Among women with benign breast disease, those whose biopsies showed high stromal disruption had significantly higher rates of aggressive breast cancer. These tumors also developed earlier: mean time to diagnosis was 3.1 years earlier for women with high versus low stromal disruption, the researchers noted. For those with invasive breast cancer, especially estrogen receptor–positive (ER+) disease, stromal disruption was strongly associated with poorer outcomes. According to the study, increased disruption was associated with high-grade, basal-like, and TP53-mutant tumors, and shorter disease-free and overall survival.

This held true even when controlling for tumor size, stage, and lymph node involvement. The team also linked stromal disruption to demographic and lifestyle factors, including Black race, younger age, obesity, multiparity, and family history, suggesting that cancer risk factors may influence breast stromal architecture via a common pathway. Perhaps most compellingly, stromal disruption is detectable using standard histopathology, without the need for molecular testing, making it a cost-effective and scalable biomarker, especially in low-resource settings.
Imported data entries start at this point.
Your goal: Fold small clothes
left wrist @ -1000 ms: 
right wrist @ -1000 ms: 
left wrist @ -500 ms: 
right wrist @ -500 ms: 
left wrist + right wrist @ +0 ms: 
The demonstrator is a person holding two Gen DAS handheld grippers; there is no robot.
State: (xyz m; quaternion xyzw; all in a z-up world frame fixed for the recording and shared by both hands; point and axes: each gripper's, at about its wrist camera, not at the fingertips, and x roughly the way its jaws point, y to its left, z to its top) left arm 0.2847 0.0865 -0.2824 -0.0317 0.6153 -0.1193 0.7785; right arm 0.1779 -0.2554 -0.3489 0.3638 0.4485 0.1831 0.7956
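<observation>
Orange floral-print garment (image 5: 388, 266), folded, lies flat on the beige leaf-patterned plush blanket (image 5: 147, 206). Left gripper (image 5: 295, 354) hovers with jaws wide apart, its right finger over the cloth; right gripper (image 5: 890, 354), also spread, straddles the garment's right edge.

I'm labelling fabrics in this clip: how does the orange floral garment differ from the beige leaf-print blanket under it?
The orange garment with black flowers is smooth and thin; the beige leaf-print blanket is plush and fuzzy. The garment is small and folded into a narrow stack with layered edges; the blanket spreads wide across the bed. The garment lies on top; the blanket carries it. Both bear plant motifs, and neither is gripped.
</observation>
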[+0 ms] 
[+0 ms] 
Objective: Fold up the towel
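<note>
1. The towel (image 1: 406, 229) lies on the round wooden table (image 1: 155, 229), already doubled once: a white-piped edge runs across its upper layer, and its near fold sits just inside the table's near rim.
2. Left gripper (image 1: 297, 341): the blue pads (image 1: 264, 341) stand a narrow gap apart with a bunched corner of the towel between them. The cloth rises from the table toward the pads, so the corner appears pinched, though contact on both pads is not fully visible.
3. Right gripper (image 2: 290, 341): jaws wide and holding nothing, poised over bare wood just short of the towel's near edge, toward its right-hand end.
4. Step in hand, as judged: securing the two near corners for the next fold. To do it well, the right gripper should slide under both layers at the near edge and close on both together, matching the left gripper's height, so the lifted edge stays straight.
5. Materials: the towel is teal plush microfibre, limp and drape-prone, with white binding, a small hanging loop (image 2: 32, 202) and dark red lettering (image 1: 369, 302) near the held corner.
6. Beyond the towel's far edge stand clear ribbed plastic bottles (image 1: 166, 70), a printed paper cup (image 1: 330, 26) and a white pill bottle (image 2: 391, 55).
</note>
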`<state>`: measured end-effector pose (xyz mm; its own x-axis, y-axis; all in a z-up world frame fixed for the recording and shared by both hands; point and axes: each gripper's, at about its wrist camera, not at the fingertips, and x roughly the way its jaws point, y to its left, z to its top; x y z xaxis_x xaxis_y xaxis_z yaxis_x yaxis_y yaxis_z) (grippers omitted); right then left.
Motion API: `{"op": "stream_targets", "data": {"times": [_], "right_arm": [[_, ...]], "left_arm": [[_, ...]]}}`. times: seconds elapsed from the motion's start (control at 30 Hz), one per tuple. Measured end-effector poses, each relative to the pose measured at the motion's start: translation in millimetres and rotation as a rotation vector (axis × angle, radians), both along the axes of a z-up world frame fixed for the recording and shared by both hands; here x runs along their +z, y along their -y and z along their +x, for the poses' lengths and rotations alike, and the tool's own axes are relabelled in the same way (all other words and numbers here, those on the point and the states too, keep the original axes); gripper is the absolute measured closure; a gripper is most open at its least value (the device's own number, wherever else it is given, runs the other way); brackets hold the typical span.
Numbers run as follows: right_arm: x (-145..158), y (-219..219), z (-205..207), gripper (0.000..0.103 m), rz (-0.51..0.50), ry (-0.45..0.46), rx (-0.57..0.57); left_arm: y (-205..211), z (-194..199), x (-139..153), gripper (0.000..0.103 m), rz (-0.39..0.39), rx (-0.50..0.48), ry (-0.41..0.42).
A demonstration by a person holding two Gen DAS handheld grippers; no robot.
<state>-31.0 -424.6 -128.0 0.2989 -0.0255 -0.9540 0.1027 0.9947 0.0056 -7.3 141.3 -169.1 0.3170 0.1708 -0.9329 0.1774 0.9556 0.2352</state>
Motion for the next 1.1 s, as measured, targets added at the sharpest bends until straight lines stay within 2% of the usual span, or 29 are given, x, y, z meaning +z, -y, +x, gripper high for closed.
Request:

Stromal disruption may serve as an inexpensive, scalable biomarker for identifying women with benign breast disease at high risk for aggressive breast cancer, the authors concluded, and for stratifying patients with breast cancer by risk of recurrence or death. The researchers now propose investigating anti-inflammatory drugs, lifestyle modifications, and stromal-targeted therapies as potential strategies to prevent or reverse this tissue remodeling. Because inflammation and wound healing responses are modifiable processes, they wrote, targeting these changes may represent a promising avenue for breast cancer prevention.